Everything from the first line of the records to the line containing "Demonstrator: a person", inclusive, is to be extracted exactly, and nothing more.

INPUT FOR THIS TASK below:

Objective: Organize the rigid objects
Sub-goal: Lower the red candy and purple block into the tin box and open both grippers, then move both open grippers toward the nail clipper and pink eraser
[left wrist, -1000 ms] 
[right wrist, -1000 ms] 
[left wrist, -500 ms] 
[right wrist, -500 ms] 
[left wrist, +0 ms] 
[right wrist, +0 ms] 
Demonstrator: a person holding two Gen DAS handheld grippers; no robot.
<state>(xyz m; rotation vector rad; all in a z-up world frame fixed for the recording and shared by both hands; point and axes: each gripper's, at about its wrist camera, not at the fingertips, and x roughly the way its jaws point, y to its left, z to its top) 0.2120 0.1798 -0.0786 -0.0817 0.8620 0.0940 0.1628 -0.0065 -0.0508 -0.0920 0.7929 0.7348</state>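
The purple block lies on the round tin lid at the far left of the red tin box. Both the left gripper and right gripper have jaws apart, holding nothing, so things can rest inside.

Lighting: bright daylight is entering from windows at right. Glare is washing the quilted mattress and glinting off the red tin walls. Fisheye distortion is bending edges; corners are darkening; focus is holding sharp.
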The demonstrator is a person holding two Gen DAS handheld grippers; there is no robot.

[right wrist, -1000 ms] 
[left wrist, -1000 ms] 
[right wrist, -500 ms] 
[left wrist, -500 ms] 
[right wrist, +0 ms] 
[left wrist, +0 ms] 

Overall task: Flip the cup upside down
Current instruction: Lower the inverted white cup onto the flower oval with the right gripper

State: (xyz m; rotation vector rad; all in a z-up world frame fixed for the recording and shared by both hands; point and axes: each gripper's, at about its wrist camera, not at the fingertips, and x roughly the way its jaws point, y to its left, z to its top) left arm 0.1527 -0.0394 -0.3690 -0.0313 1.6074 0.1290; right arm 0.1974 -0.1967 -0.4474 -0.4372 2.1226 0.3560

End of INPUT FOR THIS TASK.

▶ [EXERCISE ANSWER]
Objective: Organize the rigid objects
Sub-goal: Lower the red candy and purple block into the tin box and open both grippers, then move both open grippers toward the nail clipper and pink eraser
[left wrist, -1000 ms] 
[right wrist, -1000 ms] 
[left wrist, -500 ms] 
[right wrist, -500 ms] 
[left wrist, +0 ms] 
[right wrist, +0 ms] 
Demonstrator: a person holding two Gen DAS handheld grippers; no robot.

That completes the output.